What is Fear & Greed Index?
Index published by CNN (US stocks), aggregates 7 indicators: market momentum, volatility, junk bond demand, put/call ratio, market breadth, safe haven demand, stock price strength. Scale 0 (extreme fear) to 100 (extreme greed). For forex/crypto similar but less official. Practical implication: extreme fear (< 20) was historically good long moment (oversold), extreme greed (> 80) good short moment (overbought). Buffett: be greedy in fear, fearful in greed.
How to recognize I'm greedy?
5 signals: (1) Position size grows after wins. (2) Holding position past TP — "it's earning, let it run". (3) Opening additional positions in same direction. (4) Ignoring negative signals — divergence, D1 resistance. (5) Thinking "I'm good" — overconfidence after 5 wins. See 2+, return to plan, reduce positions. Classic: after 5 wins next loss is 3× larger than typical.

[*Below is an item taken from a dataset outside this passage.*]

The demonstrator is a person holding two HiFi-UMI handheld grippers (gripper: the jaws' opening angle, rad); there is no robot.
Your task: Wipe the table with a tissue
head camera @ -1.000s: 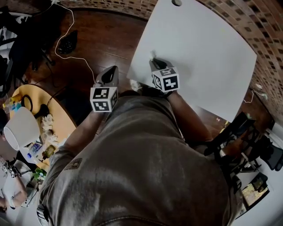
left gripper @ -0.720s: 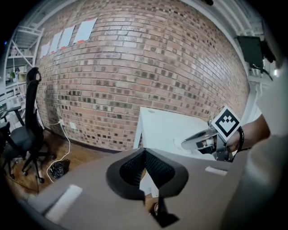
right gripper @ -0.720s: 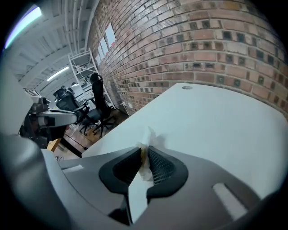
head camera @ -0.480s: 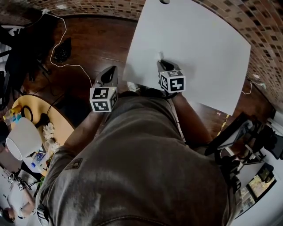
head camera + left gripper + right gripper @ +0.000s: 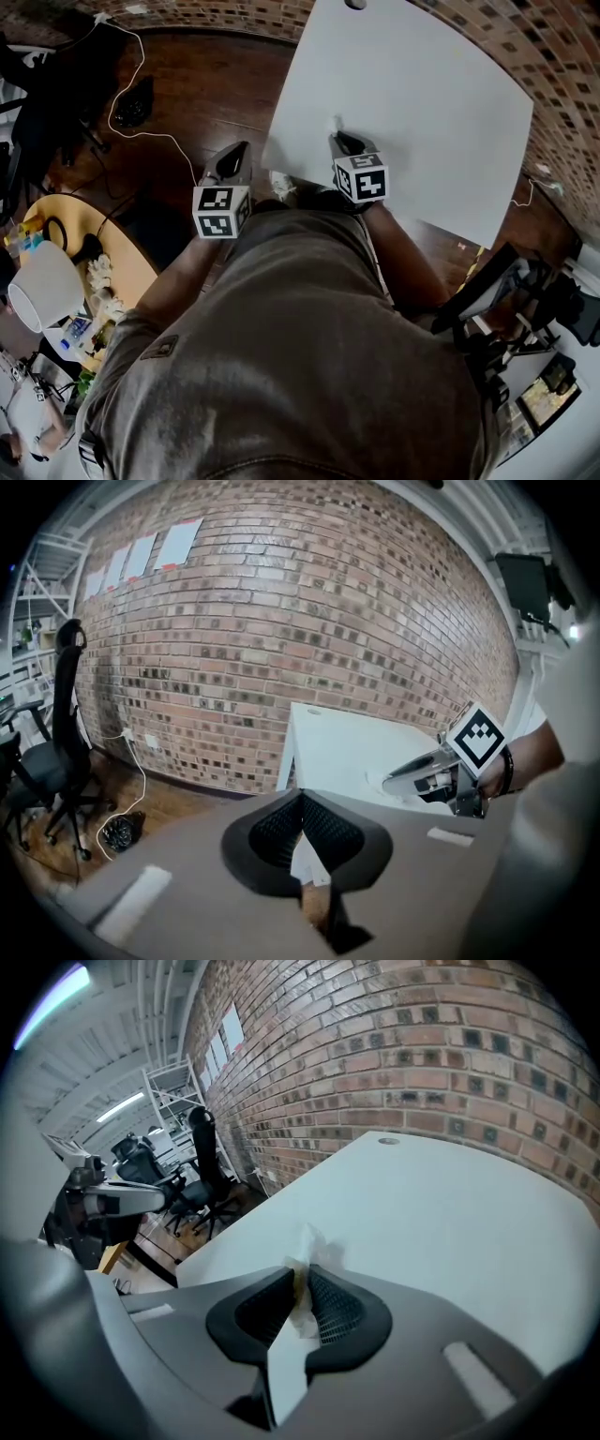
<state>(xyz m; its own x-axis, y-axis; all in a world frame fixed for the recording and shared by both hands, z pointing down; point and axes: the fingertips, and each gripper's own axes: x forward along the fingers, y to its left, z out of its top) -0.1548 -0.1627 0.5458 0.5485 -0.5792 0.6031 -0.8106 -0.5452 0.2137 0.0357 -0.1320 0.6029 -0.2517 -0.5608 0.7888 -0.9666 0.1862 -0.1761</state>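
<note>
Only the right gripper view shows the grasp itself. The right gripper point(image 5: 302, 1279) has its jaws pinched tight on the tissue point(image 5: 309, 1239), a crumpled white wad with a yellowish tinge where the pads squeeze it. Its loose frill pokes out toward 12 o'clock over the plain white counter point(image 5: 450, 1204).

In the head view the same tissue point(image 5: 336, 123) is just a small pale tuft at the gripper's tip. It is low on the counter point(image 5: 422, 84), near the corner closest to the person.

The left gripper view shows the left gripper point(image 5: 300, 799) with its jaws closed on each other and nothing between them. At 2 o'clock beyond them the right gripper lies low over the counter, marker cube uppermost, in front of a brick wall point(image 5: 281, 621). An office chair point(image 5: 56, 724) stands at 9 o'clock.

From the head view both forearms reach forward from the torso. The left gripper point(image 5: 234, 152) is held off the counter above the wooden floor point(image 5: 216, 84), pointing toward 12 o'clock. The right gripper point(image 5: 339, 138) angles toward 11 o'clock.
</note>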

How to control fear before entry?
Three techniques: (1) Pre-trade checklist — 5-7 points to tick. If all OK, enter. Eliminates analysis paralysis. (2) Small position size for testing — 0.5% risk instead of 2%. Smaller = less fear. (3) Pre-accept loss — before entry tell yourself "this position may lose $X and that's OK". Brain with accepted loss decides rationally. Fear comes from uncertainty — plan eliminates uncertainty.